*Work task:*
Repeat the lines below exactly as they appear, but leave out the images.

*Supplied material:*

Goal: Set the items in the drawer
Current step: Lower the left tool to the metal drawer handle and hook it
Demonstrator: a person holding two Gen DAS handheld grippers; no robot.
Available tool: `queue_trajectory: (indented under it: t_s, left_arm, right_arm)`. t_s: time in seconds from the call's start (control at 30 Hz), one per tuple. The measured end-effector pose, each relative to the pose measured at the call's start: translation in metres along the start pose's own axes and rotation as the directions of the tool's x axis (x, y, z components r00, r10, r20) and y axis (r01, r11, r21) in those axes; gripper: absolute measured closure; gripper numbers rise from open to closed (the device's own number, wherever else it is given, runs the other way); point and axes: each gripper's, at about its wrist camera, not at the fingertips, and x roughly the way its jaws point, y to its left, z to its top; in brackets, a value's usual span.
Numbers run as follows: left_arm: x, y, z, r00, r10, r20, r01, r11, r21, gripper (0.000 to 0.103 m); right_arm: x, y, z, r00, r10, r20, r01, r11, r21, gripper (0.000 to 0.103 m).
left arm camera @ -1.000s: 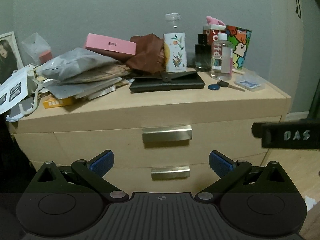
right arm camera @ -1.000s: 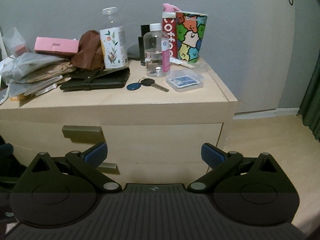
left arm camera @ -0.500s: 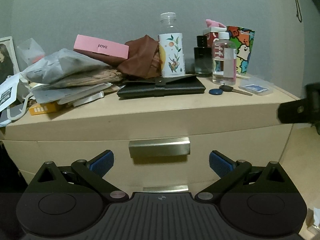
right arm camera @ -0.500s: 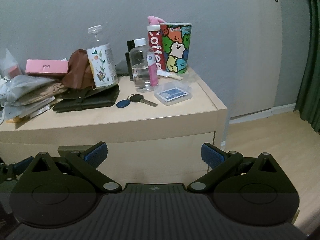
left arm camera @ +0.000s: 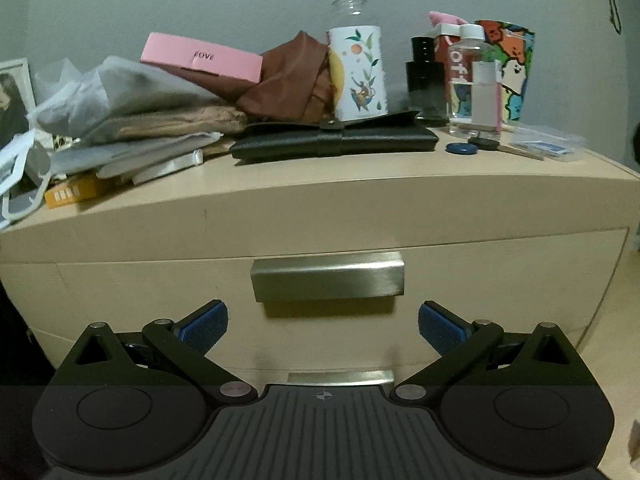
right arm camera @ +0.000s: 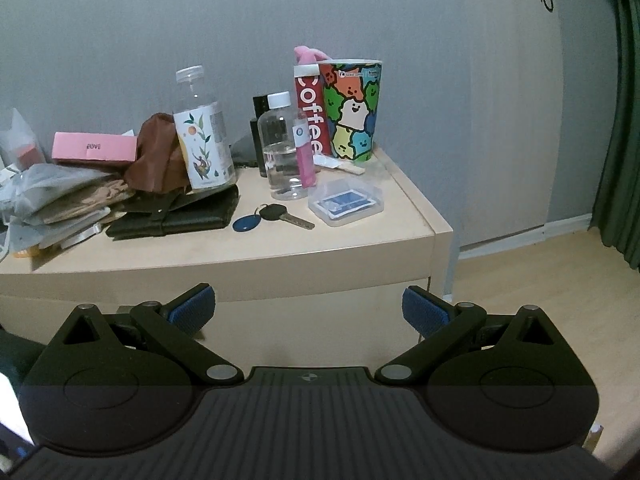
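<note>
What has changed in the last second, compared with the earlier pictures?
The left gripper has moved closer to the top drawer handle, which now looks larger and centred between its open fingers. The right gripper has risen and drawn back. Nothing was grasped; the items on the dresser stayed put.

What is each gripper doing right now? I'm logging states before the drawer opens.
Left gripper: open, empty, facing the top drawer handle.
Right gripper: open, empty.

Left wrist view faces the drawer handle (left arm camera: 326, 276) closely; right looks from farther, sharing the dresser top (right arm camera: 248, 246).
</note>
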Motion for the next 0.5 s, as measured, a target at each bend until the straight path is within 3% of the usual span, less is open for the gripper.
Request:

*Answer for this exercise:*
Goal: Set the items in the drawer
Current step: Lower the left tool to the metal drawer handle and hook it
Demonstrator: a person holding two Gen DAS handheld grippers; no robot.
Available tool: `queue_trajectory: (indented under it: t_s, left_arm, right_arm)`. t_s: time in seconds from the call's start (control at 30 Hz), one per tuple. The measured end-effector pose, each relative to the pose measured at the call's start: translation in metres along the start pose's own axes and rotation as the directions of the tool's x axis (x, y, z components r00, r10, r20) and y axis (r01, r11, r21) in those axes; gripper: absolute measured closure; gripper numbers rise from open to closed (the device's own number, wherever else it is given, runs the other way); point and axes: each gripper's, at about its wrist camera, not at the fingertips, and x roughly the way its jaws point, y to its left, z to its top; in brackets, a value's usual span.
Numbers run as follows: left_arm: x, y, z, r00, r10, r20, r01, r11, r21, gripper (0.000 to 0.103 m); right_arm: x, y, z, r00, r10, r20, r01, r11, r21, gripper (0.000 to 0.103 m).
left arm camera @ -1.000s: 
right arm camera @ -1.000s: 
left arm camera @ -0.500s: 
right arm camera @ -0.500s: 
left arm camera @ +0.000s: 
right arm camera @ +0.000s: 
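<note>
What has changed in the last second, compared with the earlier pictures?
The left gripper has moved closer to the top drawer handle, which now looks larger and centred between its open fingers. The right gripper has risen and drawn back. Nothing was grasped; the items on the dresser stayed put.

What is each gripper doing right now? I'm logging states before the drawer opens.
Left gripper: open, empty, facing the top drawer handle.
Right gripper: open, empty.

Left wrist view faces the drawer handle (left arm camera: 326, 276) closely; right looks from farther, sharing the dresser top (right arm camera: 248, 246).
</note>
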Motion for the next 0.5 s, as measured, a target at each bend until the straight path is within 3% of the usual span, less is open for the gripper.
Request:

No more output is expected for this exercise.